Hopefully the wounds will heal

If we make a serious reflection about the consequences that the communist experiment has brought to Cuba, we do not find it hard to understand that the Fidel Castro’s revolution was the worst that could occur in our country. Nevertheless, there is no way to justify the coup of Fulgencio Batista in 1952 months before the constitutional elections. It was an act of political impudence: violence was used not to defend a civilian law but to seize and impose a humiliating military dictatorship motivated just by petty ambitions. By then, despite the difficulties of a young nation, our country had achieved an extraordinary development. It was peace and progress in the Cuban family and the democratic institutions were moving towards a vigorous consolidation. The Constitution of 1940 is a clear example of this as a carrier of fundamental human and democratic values, full guarantees for the exercise of freedoms and respect for human rights.

Cuban wall / Carla Mizzau
Cuban wall in Havana / PIN

Today, when making a historical account 57 years later, it would be honored to put in practice critical thinking and to try to not elude responsibilities. The process of decadence began with the nefarious assault to powerby Fulgencio Batistaon March 10, 1952, The dictator probably hadn’t estimated the physical and spiritual destruction that his action would bring to Cuba, paradoxically the same Cuba he helped to construct during its legitimate presidential period. In reality, from a general point of view it was a series of errors which led Castro to ascend to power.

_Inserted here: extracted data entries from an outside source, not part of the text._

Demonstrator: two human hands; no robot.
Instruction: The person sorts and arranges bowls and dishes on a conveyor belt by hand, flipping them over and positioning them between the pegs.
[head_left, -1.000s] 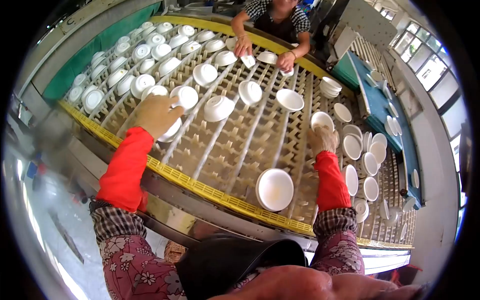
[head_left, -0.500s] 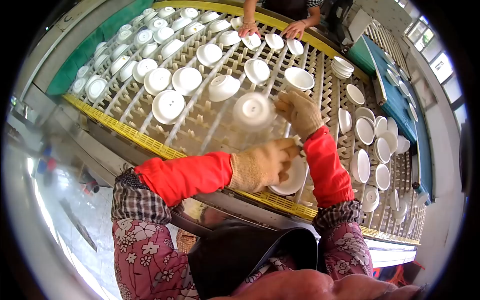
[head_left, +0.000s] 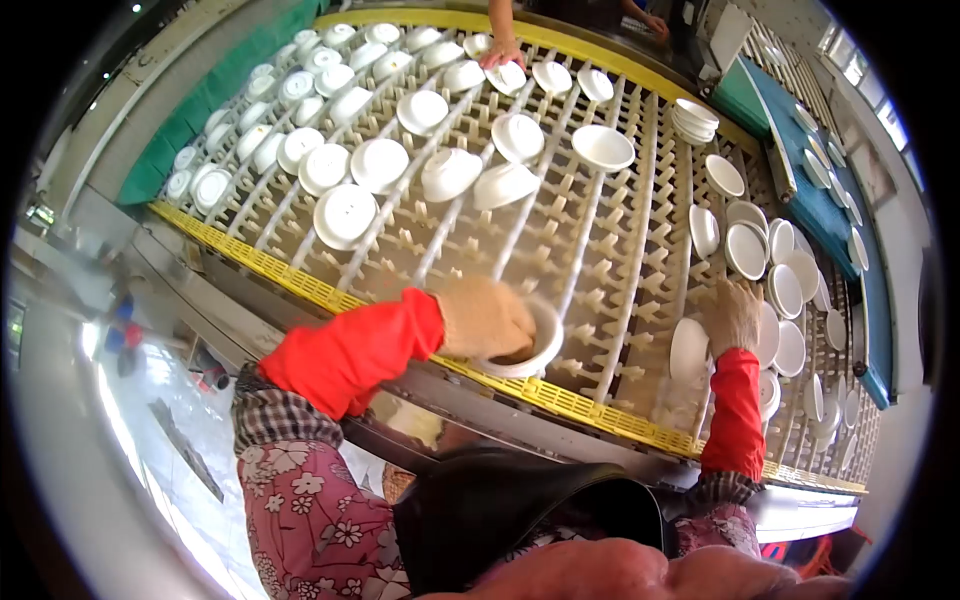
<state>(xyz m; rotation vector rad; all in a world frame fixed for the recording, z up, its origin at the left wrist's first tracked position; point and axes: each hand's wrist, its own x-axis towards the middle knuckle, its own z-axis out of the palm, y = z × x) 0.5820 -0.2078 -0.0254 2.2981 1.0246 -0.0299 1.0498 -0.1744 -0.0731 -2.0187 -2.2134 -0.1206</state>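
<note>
Gripping white bowl [head_left: 551,345], left hand [head_left: 484,318] partly inside; right hand [head_left: 735,312] beside other bowls [head_left: 687,350], grip unclear.

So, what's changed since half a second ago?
The tan-gloved left hand has moved left with a round white bowl, fingers inside its rim. The tan-gloved right hand has swung right, beside other white bowls. Another white bowl, blurred then, now lies on the beige pegged rack. One of the co-worker's hands has drawn back. The stack of white bowls on the far side stays put.
</note>
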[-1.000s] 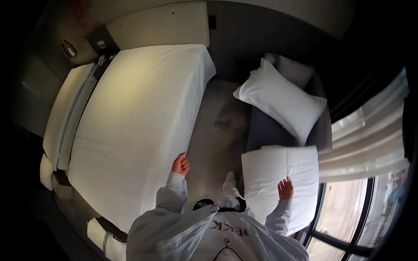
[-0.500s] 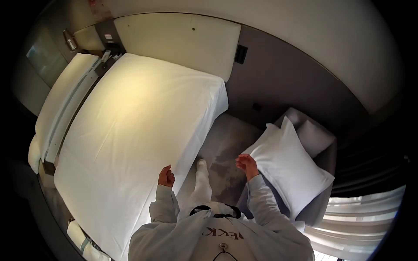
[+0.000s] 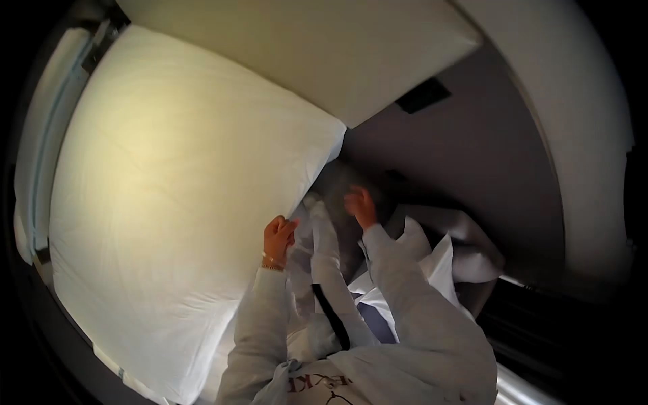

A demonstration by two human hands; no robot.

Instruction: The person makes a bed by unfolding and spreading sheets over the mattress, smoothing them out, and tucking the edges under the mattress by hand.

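Note:
A bed covered with a smooth white sheet (image 3: 162,169) fills the left half of the head view. My left hand (image 3: 278,237) is over the right edge of the bed, its fingers curled in and the thumb side up; nothing shows in it. To the right, my right hand (image 3: 360,204) hangs above the dark gap between bed and wall, fingers partly spread and a little blurred, holding nothing. Below and right of it, a white pillow (image 3: 440,262) rests on a grey armchair (image 3: 472,260), partly hidden by my right sleeve.
A pale headboard (image 3: 324,61) rises behind the bed. The dark wall panel (image 3: 486,135) carries a black socket plate (image 3: 423,96). Another bed or bolster (image 3: 47,115) stands at the far left. My legs are in the narrow passage beside the bed.
The view has moved forward toward the headboard and turned. Both hands have moved up toward the bed's head-end corner. The armchair and pillow now lie lower, partly behind my right arm.

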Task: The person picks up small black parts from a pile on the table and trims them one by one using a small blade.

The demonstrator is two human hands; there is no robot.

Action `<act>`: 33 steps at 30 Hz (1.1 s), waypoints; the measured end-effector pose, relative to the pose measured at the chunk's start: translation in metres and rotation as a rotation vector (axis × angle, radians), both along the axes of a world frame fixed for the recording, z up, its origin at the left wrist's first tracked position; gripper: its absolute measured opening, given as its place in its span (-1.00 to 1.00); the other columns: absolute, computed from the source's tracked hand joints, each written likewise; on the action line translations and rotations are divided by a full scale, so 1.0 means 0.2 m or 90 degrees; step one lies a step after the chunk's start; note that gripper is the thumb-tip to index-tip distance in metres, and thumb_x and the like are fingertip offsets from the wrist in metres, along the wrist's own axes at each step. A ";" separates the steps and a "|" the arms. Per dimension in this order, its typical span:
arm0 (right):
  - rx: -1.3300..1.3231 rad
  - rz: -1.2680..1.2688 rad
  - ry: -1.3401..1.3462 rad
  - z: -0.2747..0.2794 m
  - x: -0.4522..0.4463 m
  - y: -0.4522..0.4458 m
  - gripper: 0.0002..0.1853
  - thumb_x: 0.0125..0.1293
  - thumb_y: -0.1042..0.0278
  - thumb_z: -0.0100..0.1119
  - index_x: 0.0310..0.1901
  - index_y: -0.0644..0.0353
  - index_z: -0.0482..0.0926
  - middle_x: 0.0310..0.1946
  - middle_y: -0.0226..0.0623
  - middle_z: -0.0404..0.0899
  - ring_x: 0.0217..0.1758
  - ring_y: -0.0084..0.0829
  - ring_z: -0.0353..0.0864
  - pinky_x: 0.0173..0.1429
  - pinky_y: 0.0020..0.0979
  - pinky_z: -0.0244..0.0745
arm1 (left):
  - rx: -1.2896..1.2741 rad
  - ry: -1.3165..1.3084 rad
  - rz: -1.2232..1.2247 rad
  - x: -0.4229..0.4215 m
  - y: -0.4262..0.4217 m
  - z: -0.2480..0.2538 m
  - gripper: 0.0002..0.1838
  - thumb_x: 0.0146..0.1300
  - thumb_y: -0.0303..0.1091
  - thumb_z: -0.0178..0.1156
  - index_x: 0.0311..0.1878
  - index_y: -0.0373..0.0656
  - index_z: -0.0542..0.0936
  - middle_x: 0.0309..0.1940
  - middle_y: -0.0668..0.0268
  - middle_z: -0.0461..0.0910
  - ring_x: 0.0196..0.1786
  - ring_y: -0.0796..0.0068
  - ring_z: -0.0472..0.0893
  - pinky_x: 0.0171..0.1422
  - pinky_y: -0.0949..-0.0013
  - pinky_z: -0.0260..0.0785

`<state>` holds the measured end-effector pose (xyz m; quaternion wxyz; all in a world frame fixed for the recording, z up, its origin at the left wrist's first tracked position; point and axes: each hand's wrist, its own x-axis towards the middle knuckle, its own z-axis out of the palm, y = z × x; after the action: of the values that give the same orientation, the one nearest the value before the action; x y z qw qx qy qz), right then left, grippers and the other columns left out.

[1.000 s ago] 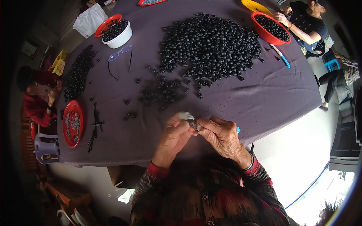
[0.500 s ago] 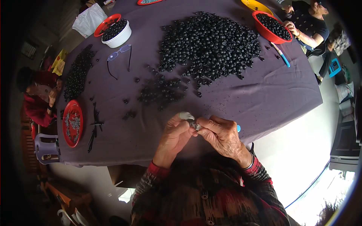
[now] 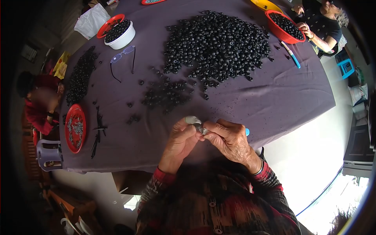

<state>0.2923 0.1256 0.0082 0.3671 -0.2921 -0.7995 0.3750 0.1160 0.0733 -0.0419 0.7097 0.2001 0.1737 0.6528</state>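
Observation:
My left hand (image 3: pixel 179 140) is closed in a pinch, with a whitish covering on one fingertip. Between its thumb and finger is a small dark piece (image 3: pixel 200 127), apparently a round black plastic part like those on the table. My right hand (image 3: pixel 232 141) meets it from the right, its thumb and index finger pinched at the same spot. What the right fingertips grip is too small to make out. Ahead of both hands lies a loose cluster of small black round parts (image 3: pixel 166 94), and beyond it a large pile of black parts (image 3: pixel 219 47) with holes.
On the left are a red plate (image 3: pixel 66 129) of small grey pieces, black cutters or ties (image 3: pixel 98 129), eyeglasses (image 3: pixel 122 55) and a white bowl (image 3: pixel 131 39). A blue-handled knife-like tool (image 3: pixel 291 55) lies near a red basin (image 3: pixel 274 33). People sit at both sides.
The dark piece between my fingertips shows more plainly now. My hands stay nearly in place, and the whole view has shifted slightly.

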 end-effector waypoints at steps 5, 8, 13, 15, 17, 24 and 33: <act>0.005 0.001 0.008 0.00 0.00 -0.01 -0.74 0.28 0.19 0.30 -0.06 0.10 0.67 -0.43 -0.32 0.63 -0.46 -0.24 0.62 -0.42 -0.29 0.52 | 0.009 0.039 0.020 -0.02 0.00 0.01 -0.70 0.33 -0.65 0.07 -0.02 -0.09 0.68 -0.22 0.29 0.65 -0.20 0.45 0.61 -0.13 0.33 0.48; 0.008 0.003 0.008 0.00 0.00 -0.01 -0.74 0.28 0.19 0.30 -0.06 0.09 0.67 -0.44 -0.33 0.62 -0.47 -0.24 0.62 -0.43 -0.29 0.51 | 0.027 0.088 0.056 -0.01 0.00 0.03 -0.67 0.29 -0.70 0.06 -0.04 -0.10 0.68 -0.21 0.28 0.65 -0.20 0.44 0.63 -0.15 0.33 0.49; 0.013 -0.007 -0.008 -0.02 -0.01 -0.01 -0.74 0.27 0.18 0.30 -0.07 0.09 0.67 -0.47 -0.34 0.60 -0.48 -0.25 0.61 -0.44 -0.29 0.50 | 0.051 0.099 0.087 0.00 -0.01 0.02 -0.79 0.31 -0.60 0.18 -0.02 -0.21 0.63 -0.17 0.25 0.61 -0.16 0.42 0.63 -0.08 0.36 0.52; 0.020 -0.027 -0.018 -0.01 -0.01 -0.01 -0.75 0.28 0.18 0.30 -0.07 0.09 0.67 -0.47 -0.34 0.60 -0.48 -0.25 0.62 -0.45 -0.28 0.50 | 0.038 0.100 0.111 0.02 -0.02 0.02 -0.76 0.28 -0.65 0.15 -0.04 -0.20 0.65 -0.18 0.24 0.63 -0.17 0.41 0.64 -0.11 0.35 0.52; 0.024 -0.038 -0.023 -0.02 -0.02 -0.01 -0.75 0.28 0.19 0.30 -0.09 0.10 0.67 -0.46 -0.33 0.61 -0.47 -0.24 0.63 -0.46 -0.28 0.50 | -0.006 0.110 0.148 0.05 -0.02 0.02 -0.68 0.23 -0.75 0.10 -0.06 -0.17 0.67 -0.21 0.24 0.65 -0.19 0.42 0.64 -0.14 0.32 0.51; -0.086 -0.043 0.001 -0.03 0.03 0.03 -0.79 0.34 0.28 0.24 -0.11 0.21 0.66 -0.31 -0.20 0.68 -0.31 -0.16 0.70 -0.31 -0.31 0.58 | 0.012 0.199 0.143 0.19 -0.08 0.04 -0.72 0.18 -0.74 0.15 -0.12 -0.21 0.68 -0.25 0.25 0.63 -0.24 0.41 0.60 -0.16 0.30 0.49; -0.154 -0.008 0.006 0.04 0.09 0.07 -0.71 0.30 0.26 0.33 -0.08 0.30 0.64 -0.32 -0.32 0.62 -0.28 -0.53 0.56 -0.18 -0.44 0.44 | 0.016 0.185 0.138 0.06 -0.05 0.04 -0.66 0.18 -0.74 0.14 -0.01 -0.18 0.61 -0.30 0.25 0.62 -0.29 0.45 0.60 -0.17 0.32 0.49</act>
<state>0.3093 0.1403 0.0159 0.3353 -0.3374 -0.7450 0.4677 0.1277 0.0639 -0.0345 0.6000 0.2810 0.2868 0.6919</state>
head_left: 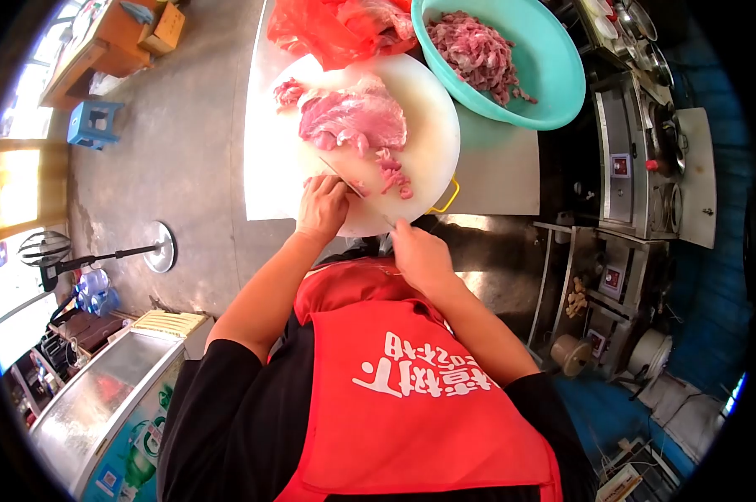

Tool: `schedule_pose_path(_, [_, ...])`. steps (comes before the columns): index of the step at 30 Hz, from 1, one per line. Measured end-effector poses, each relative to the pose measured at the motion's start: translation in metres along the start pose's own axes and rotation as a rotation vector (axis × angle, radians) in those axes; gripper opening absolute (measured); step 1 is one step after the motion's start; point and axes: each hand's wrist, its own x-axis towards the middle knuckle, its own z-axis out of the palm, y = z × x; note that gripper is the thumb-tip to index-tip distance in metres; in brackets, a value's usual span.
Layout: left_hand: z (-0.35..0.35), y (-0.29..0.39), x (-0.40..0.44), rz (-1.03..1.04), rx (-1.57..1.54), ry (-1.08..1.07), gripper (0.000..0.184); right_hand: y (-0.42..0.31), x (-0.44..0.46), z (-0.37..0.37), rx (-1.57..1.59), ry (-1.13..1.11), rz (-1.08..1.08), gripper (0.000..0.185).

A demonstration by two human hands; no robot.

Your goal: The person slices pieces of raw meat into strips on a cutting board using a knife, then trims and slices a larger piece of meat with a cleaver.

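My right hand [423, 257] is wrapped round the handle end of a knife [341, 176], seen nearly edge-on over the near part of the round white cutting board [432, 109]. Beside the blade, my left hand [323, 206] rests on the board with its fingers curled; what lies under them is hidden. A large piece of raw meat [357, 117] lies just beyond the knife. Small cut strips of meat [393, 174] are to the right of the blade, and a smaller lump [289, 93] sits at the board's far left.
A turquoise basin [554, 79] with sliced meat [474, 54] stands at the back right of the table [504, 171]. A red plastic bag [328, 29] lies behind the board. The board's yellow handle [449, 197] sticks out near the table's front edge. Stoves [621, 159] stand farther right.
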Motion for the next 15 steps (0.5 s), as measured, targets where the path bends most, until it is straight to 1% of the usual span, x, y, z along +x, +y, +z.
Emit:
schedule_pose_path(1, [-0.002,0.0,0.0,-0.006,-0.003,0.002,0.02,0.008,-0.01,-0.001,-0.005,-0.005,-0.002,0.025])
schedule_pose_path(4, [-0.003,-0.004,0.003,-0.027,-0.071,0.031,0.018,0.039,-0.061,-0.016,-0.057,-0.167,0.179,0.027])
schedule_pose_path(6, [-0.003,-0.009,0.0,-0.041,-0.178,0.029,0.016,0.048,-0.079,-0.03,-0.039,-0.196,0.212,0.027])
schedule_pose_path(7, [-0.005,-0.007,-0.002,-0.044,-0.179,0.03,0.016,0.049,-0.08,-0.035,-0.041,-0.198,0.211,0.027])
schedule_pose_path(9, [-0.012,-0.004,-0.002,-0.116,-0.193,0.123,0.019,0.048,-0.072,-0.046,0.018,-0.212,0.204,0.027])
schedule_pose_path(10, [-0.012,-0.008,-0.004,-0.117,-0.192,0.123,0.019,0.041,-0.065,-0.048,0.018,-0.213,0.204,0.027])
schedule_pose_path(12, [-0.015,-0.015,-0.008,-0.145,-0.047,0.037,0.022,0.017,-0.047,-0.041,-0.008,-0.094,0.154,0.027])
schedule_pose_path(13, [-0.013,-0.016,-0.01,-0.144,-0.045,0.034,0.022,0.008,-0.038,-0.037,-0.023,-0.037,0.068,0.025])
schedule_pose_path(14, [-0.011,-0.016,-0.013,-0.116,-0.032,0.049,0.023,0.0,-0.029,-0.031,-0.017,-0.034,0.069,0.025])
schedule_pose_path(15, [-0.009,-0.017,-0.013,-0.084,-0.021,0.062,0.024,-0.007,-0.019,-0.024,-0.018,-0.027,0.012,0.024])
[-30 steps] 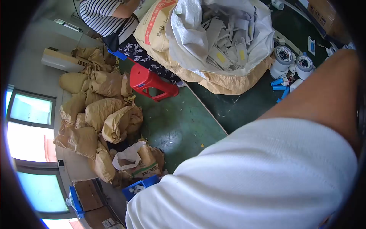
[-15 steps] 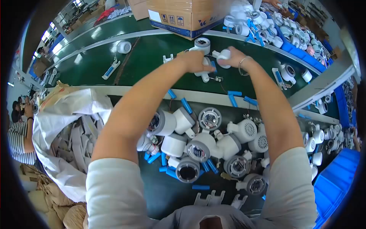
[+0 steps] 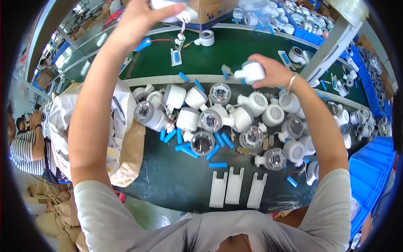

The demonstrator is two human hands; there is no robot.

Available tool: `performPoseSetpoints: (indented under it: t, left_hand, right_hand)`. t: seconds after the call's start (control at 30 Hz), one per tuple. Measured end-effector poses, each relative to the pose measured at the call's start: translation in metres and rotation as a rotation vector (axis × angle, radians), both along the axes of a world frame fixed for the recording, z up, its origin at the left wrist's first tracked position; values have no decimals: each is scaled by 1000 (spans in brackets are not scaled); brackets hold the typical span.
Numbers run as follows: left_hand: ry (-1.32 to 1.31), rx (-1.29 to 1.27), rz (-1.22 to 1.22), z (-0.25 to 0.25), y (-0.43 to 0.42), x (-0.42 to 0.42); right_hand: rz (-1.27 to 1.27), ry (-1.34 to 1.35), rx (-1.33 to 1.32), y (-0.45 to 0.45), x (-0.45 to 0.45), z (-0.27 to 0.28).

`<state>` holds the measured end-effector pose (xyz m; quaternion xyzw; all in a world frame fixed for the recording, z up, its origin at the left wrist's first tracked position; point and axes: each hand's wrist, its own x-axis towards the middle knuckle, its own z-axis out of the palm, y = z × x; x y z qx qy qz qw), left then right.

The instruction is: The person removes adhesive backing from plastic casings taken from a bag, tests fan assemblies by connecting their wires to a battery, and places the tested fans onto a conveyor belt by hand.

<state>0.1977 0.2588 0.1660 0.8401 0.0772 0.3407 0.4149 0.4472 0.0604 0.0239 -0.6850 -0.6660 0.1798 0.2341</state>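
My left hand is raised at the top of the view, gripping a white round housing partly cut off by the edge. Wires hang from it towards a white handle piece with a blue battery. My right hand is closed around another white round housing with a short neck, above the bench's rail. A blurred blue cell is just left of that neck. Below lie many similar housings, some with clear round fronts and some with slotted grilles, among loose blue batteries.
Three white handle covers lie at the near edge. A white sack stands at left, a blue bin at right. The green conveyor carries another housing beside a carton. A metal post rises at right.
Both hands were together over the conveyor. My left hand has moved up and left with a housing and trailing wires; my right has come nearer with another. The handle covers now show fully.
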Motion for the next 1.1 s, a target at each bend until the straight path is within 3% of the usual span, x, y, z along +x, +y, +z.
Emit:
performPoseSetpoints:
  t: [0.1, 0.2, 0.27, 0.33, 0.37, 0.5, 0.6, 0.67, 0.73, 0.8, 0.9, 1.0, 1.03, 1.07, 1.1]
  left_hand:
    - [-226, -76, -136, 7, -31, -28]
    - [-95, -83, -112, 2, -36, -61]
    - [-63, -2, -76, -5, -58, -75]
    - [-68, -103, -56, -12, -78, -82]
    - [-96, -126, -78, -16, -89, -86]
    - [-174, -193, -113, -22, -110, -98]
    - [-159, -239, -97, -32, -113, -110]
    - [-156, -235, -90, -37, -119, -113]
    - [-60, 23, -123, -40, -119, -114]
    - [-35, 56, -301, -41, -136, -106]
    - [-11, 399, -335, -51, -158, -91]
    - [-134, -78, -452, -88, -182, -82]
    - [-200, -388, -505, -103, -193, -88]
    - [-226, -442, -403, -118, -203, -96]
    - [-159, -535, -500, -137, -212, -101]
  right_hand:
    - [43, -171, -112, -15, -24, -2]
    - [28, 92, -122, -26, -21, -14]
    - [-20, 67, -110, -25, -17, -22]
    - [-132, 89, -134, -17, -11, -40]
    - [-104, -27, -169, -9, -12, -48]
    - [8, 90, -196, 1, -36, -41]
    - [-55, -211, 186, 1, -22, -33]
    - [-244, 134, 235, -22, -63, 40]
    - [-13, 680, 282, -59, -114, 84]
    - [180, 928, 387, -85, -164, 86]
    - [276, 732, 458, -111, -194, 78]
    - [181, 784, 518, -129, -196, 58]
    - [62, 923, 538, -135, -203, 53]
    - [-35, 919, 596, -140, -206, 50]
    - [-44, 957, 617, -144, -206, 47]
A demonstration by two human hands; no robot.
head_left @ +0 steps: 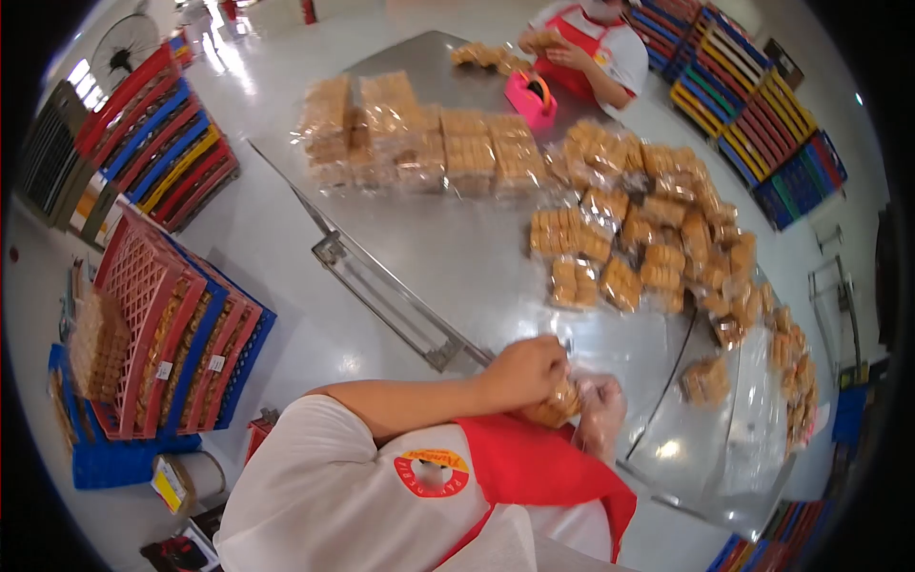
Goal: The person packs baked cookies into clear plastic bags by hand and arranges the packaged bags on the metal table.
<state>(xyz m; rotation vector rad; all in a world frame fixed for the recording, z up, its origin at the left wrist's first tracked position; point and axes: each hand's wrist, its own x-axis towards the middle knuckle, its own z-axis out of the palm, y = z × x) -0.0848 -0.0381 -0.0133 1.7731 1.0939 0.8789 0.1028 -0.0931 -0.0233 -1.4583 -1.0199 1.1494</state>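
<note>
A clear plastic bag of golden-brown baked pieces is held close to my red apron at the table's near edge. My left hand is closed at the top of this bag, its fingers pinched together. On the other side, my right hand, in what looks like a clear glove, has its fingers bent against the bag. Part of the bag is hidden behind my left hand and wrist. A single bag of baked pieces lies to the right of my hands.
Bagged baked goods spread over the metal table, with neat stacks at the back left. Opposite, a co-worker handles something near a pink tape dispenser. Stacked crates stand left; more crates stand far right.
</note>
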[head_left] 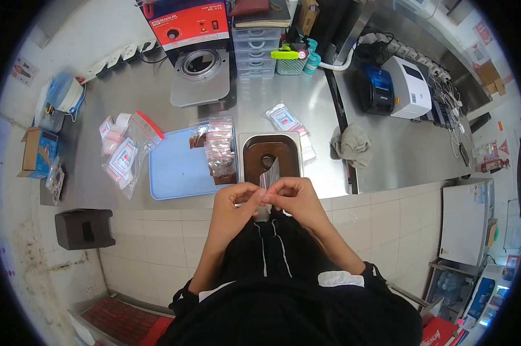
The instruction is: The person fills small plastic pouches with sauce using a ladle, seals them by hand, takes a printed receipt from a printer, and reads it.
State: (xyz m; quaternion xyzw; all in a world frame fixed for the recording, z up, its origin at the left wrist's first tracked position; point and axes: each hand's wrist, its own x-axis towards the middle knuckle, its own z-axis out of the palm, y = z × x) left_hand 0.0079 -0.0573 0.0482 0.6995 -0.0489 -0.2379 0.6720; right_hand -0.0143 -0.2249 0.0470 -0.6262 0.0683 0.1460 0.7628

Caught between romanticism and the desire to find solutions to the tragedy of March 10, Cubans offered support to Fidel Castro when he proclaimed a national revolution and his wishes to call to to free elections within a period of 18 months. We knew very little or nothing about the nature of this sinister person, nor even about his well-camouflaged personality. He had come from nowhere and made also fame from nothing. Maybe for his audacity of the attack to the Moncada Barracks -a brave action without any possibility of success from the military point of view-, maybe because of the absence of a charismatic leader between the opponents of Fulgencio Batista, maybe because we sincerely believed that the shorter road to the reinstatement of democracy was through a revolution.

In this effort many gave their lives in an act of nobility and valor. The vast majority was very young. They signified the right to liberty and a hopeful future of the country. This is why it is important we remember and show them respect and admiration they deserve. Likewise we have to show compassion and respect of many other young, mostly humble in their economic condition, no less self-sacrificing and valiant, also victims of political violence and gave their lives with good intention.

When making an attempt to fathom if in Cuba a revolution was necessary or not to expel Fulgencio Batista from power, I arrive at the conclusion that in that moment there were not many other opinions. It was the exercise of violence that led to violence. It was possible to think that the attack of the Moncada Barracks ended the chances of a peaceful settlement, because he returned the humiliation to a military dictator attacking one of his most important and symbolic fortress. Assassination, for one part and the other, was utilized like punishment or revenge crime. What happened next is known: irrationality, touching and sadness. We do not know if the General Batista, after stealing lots of treasures of the nation, would had been able to leave the throne allowing the country to return to a constitutional system. For the insensitivity of their actions, no one could doubt that their personal interests were far above the interests of the oppressed people.

There is also no doubt left that the absolute power was the ambition and the main goal of the leader of the Sierra Maestra and his brother Raúl, today in power. More than half a century of tyranny, crimes of prison are a convincing evidence.

In the end, what occurred in our country was not only a coup and a tyrannical revolution. It was an unfortunate fight for the power and the illicit enrichment of two ambitious men and signified death and pain in the history of Cuba. Two men unscrupulous, who dragged a prosperous nation into the abyss and stripped it of wealth, happiness and peace.

We hope one day the wounds will heal and we will live in a Homeland like Martí dreamed of: “with all and for the good of all”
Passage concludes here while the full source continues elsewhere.